Now I've probably offended any aunts who read this. Not that fucking uncles is bad, per se. Only if they happen to be your uncles, you see. If they're your husbands, if all good, even if they happen to be someone's uncle. Better?
Now I've... aw screw it. The dirty heathens can just go fuck themselves too. I've got enough to worry about. :)
So Rob and I have decided that the possibility of having more kids is remote enough that it's not worth saving all the 20 or so tote-fuls of stuff we've got in the attic. This makes me very sad, and I've got a post brewing on it too, but it's still kind of a sore subject for me. I had kind of thought there would be another, but it just doesn't look like the circumstances are going to allow it. So anyway, sad. But, that decision created a butt-load of work to do.
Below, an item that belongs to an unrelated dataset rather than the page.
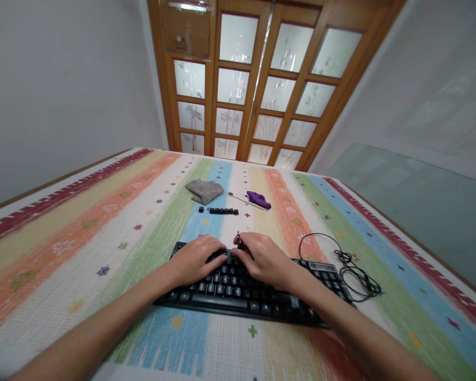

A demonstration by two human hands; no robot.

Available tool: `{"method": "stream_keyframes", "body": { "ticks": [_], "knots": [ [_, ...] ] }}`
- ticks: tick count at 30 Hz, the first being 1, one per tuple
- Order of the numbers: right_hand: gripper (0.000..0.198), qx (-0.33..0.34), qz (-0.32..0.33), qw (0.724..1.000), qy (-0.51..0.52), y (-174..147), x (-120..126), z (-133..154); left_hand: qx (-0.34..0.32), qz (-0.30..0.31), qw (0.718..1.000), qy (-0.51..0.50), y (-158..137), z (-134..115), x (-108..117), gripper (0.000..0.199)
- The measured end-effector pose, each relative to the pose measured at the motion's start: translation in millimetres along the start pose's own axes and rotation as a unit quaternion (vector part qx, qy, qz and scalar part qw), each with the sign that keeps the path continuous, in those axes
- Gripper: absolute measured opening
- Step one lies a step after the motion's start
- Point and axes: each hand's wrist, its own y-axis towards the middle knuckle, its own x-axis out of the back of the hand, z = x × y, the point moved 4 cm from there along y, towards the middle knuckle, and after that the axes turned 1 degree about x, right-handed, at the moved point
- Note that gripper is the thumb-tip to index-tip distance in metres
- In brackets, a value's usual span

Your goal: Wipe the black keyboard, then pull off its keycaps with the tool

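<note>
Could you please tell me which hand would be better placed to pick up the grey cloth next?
Probably the left hand: it is nearer the grey cloth and seems to hold nothing. The right hand is farther off and pinches a small object, too small to identify.

The keyboard is smooth plastic — the pinched piece (mostly hidden) perhaps metal.
</note>
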Motion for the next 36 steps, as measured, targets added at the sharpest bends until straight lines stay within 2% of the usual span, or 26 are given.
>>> {"method": "stream_keyframes", "body": {
  "ticks": [3, 4, 6, 8, 13, 18, 21, 25, 29, 36],
  "knots": [
    [0.011, -0.076, 0.0, 0.995, 0.067, 13, 3, -22, -0.004, -0.005, 1.0, 0.008, 0, -1, 1, 0.027],
    [0.013, -0.119, 0.009, 0.985, 0.124, 16, 3, -33, -0.007, -0.007, 1.0, 0.009, 0, -1, 1, 0.027],
    [0.022, -0.203, 0.029, 0.945, 0.256, 19, -1, -53, -0.008, -0.007, 1.0, 0.007, 0, 0, 1, 0.026],
    [0.028, -0.22, 0.021, 0.934, 0.281, 20, 0, -65, -0.004, -0.005, 1.0, -0.005, -1, 2, 0, 0.027],
    [0.036, -0.15, -0.003, 0.935, 0.321, 10, 11, -55, 0.027, -0.031, 0.995, -0.086, 1, 7, 7, 0.031],
    [0.04, -0.101, -0.013, 0.938, 0.331, -4, 21, -35, 0.037, -0.037, 0.98, -0.194, 11, -3, 18, 0.039],
    [0.035, -0.091, -0.018, 0.94, 0.328, -10, 21, -30, 0.01, -0.047, 0.984, -0.172, 18, -13, 21, 0.037],
    [0.025, -0.083, -0.037, 0.953, 0.289, -17, 24, -29, -0.044, -0.033, 0.993, -0.106, 29, -21, 18, 0.019],
    [0.019, -0.091, -0.051, 0.969, 0.223, -24, 27, -30, -0.068, -0.012, 0.995, -0.074, 38, -22, 15, 0.019],
    [0.018, -0.105, -0.087, 0.971, 0.195, -34, 32, -37, -0.093, 0.009, 0.993, -0.066, 59, -28, 11, 0.016]
  ]
}}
So we dragged everything out of the attic, sorted by size, taped the outfits together and organized for the upcoming sale. It took forever thanks to that bitch Karma. (I'm still bitter about that too. I'd better get something good coming my way soon) but we've got all the clothes sorted. Next comes the toys. Hooray. I love throwing crap away. And it's even better if I'm not really throwing it away, but have the chance to make some money on it. get crap out of my house and get money for it? Woot! Yes, I'm a capitalist pig. oink.
(And I know that didn't offend anynoe, because us capitalistic pigs are too busy drooling over the prospect of money to be offended)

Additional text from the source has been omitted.